A Grateful Dead classic still shines a half-century later
American Beauty was a monumental album in many ways.
The Grateful Dead’s second landmark release of 1970, it not only showcased a band at the height of their proficiency and a decidedly prolific prowess, but also a group that had made what was in many ways a startling transition, from acid-fueled psychedelic scene-makers to an outfit fully immersed in their own down-home designs, folk-like finesse and a winsome array of hard-luck tales filtered through a mix of patchwork and patchouli. Like its immediate predecessor and musical cousin, Workingman’s Dead, it was not only a remarkable turnaround, but also one of the seminal efforts in the ongoing trajectory towards the sound that came to be regarded as classic Americana.

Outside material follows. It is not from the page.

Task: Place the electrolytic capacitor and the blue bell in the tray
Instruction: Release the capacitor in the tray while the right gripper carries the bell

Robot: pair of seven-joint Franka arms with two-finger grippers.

Even so, those easily identifying elements pale in comparison to the album’s essential importance as not only one the Dead’s most important albums overall, but one which fully defined the band both at that point in their career, but also as they made their way forward. Indeed, its set list alone would provide a wellspring of standards that rank among the Dead’s classic cuts — “Box Of Rain,” “Friend Of The Devil,” “Sugar Magnolia,” “Candyman,” “Ripple,” “Brokedown Palace,” “Attics Of My Life,” and “Truckin’,” among them. The majority of the tracks were written by Jerry Garcia and Robert Hunter, whose descriptive lyrics provided a rich narrative, comparable in many ways to the works of author John Steinbeck given their character studies of lovers and losers firmly entrenched in the rich soil of the firmament of America’s heartland. “Sugar Magnolia,” a sole contribution from Bob Weir, also written with Hunter, provides the album’s most relentlessl rocker, while the funky groove of “Operator” marks Ron “Pigpen” McKenan’s only composition to find a place on one of the Dead’s albums.
Still, the track that defines the Dead in all their renegade regalia is “Truckin’,” a song that acts as both a travelogue and essential narrative that hews to the band’s outlaw image.
“Busted, down on Bourbon Street
Set up, like a bowlin’ pin
Knocked down, it gets to wearin’ thin
They just won’t let you be…”
A staple of their sets, it captures the notion of a band on the run, adored by their fans and iconic insurgents as far as the mainstream masses were concerned, an outfit that was always able to persevere even though they were never able to achieve viable commercial credence. Ironically, the single version of “Truckin’” provided the Dead’s first credible placement within the Billboard Top 100, a feat that wouldn’t be duplicated until they scored their first true Top 40 hit with “Touch of Grey” some 17 years later.
AUDIO: Grateful Dead perform “Truckin'” at the Capitol Theatre in Port Chester, NY, featured as the bonus material on the new 50th anniversary deluxe edition of American Beauty
Nevertheless, the Dead had all the elements in place to create what is arguably their most polished and cohesive album within their entire catalog. It found Garcia largely relinquishing his role as the band’s lead guitarist in favor of playing pedal steel, an instrumental ability he famously shared with Crosby Stills, Nash, and Young when he added the luminous tones of his steel guitar to “Teach Your Children” that same year.
CSNY returned the favor, reportedly coaching the band on how to harmonize on the forlorn ballad “Attics of My Life” and the jubilant and effusive rocker “Till the Morning Comes.” American Beauty saw other significant outside contributions as well, both from musicians with whom Garcia would find a further connection through his solo efforts later on — Howard Wales, whose rich organ tones added a new element to the overall sound and David Grisman, a refuge from the psychedelic bluegrass band Earth Opera and the player responsible for those lovely mandolin flourishes on “Ripple.”
VIDEO: The Grateful Dead’s “Ripple” featured in the last episode of Freaks and Geeks
Looking back now, as two highly touted rereleases with varying numbers of bonus tracks will attest, American Beauty remains a monumental achievement and an album that lives up to all its title implies.
Consider it an essential effort even now, 50 years on.